I have often imagined mirrors as portals into otherworlds. (Have you?) Hawthorne connects the looking-glass with the impetus toward “romance,” or – I would also call it – “mystical” creativity:
“Then, at such an hour, and with this scene before him, if a man, sitting all alone, cannot dream strange things, and make them look like truth, he need never try to write romances.”
I might say “bring out the truth” of the scene, instead of making it “seem” like truth. But that may be too strong. Yet, that allowed, the mirror stands for an “imitation” of the blended Actual and Imaginary, and is therefore a rune of the Work of Art conceived and perhaps executed in – or at least in the memory of – the blended world that is reflected in the mirror.
As I have often felt and understood – intuited and tried to express – the Actual is too heavy a burden, as Hawthorne sees as well, for the actuation of Art. It needs the infusion of the Imaginary. Without that, a work of art simply reproduces the natural and social worlds in which we find ourselves. It re-presents the ‘what-is’ without having that poetic distancing from it that the confluence of the Imaginary with the Actual provides.
I must now say that I affirm “Realist” and “Naturalistic” story-telling, and have read many novels and stories told from that perspective. If what you want is a representation of ‘the way things are,’ then creating within the Actual only and bringing forth works of Art that show it forth – but may also reify it – is a worthwhile praxis. “Realist” or “Naturalistic” Art also uses the Imagination; but it is not, perhaps, utilizing “the Imaginary” in the same sense in which Hawthorne uses that term. Not in a Romanticist sense.
We need to grapple-with and try and understand the Actual in order to live-life, at the very least to survive – but to really live-life-to-the-fullest, I believe, we may need the Something More that the Imaginary grants to us when infusing and mixing with the Actual in that ‘neutral’ space. The Imaginary on its own is perhaps just as much a burden as is the Actual without the Imaginary. You may end up living in a partial-fantasy; for true Fantasy will mirror and allude to the Actual without simply replicating it. Our focus on ‘Realism,’ so-called, is valuable. But without the Imaginary to infuse and transmute it, it may be more difficult to see past the what-is to the what-might-be, much less enable us to delve below the surface of the what-is in order to better understand it’s girth and heft. Our hopes for a better or even just different world are often the fruit of the Imaginary acting upon the Actual, and vice versa. Whether in a Realist or a Romanticist paradigm, how else could we envision new possibilities except by imagining them?

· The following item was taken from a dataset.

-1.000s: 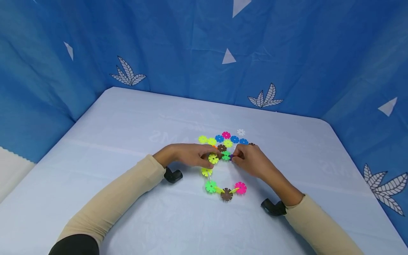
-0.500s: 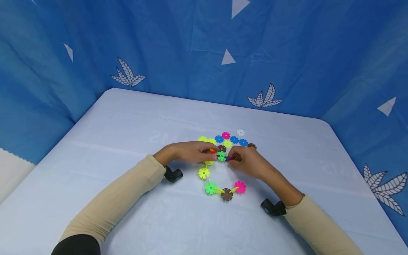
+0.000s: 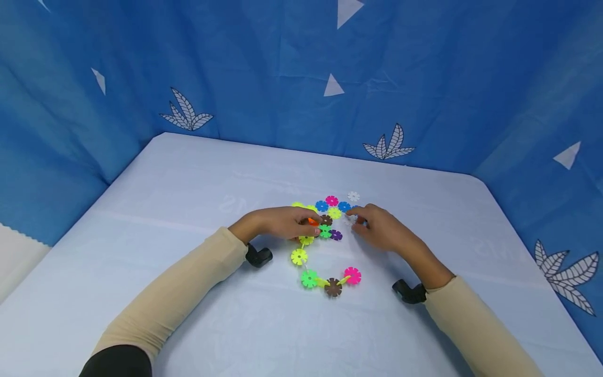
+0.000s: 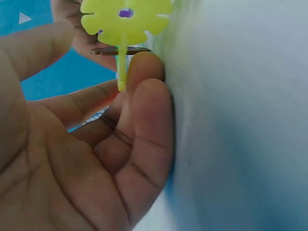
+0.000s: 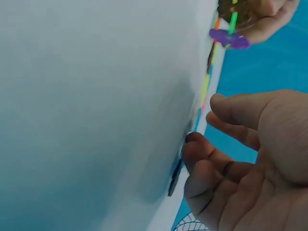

At this point, Fogle turns to the “Main Street” story in The Snow Image and Other Twice-Told Tales that I analyzed at length in “Hawthorne’s Other Bench,” and then goes on to discuss the prefaces to the major works in terms of the use of Light and Shadow in those texts. Each of the major novels deals with the interplay of the Actual and the Imaginary. I have only dealt here with about four pages from the Preface, and hope this whets your interest, as Fogle’s analysis is worth reading.
I hope to re-read Hawthorne’s novels someday. Hawthorne is one of the great, original novelists in the early American Tradition. I had forgotten how Gothic his work was and how deeply Romanticist he was in his praxis. I am glad to have re-discovered Fogle’s excellent book, and Hawthorne through it!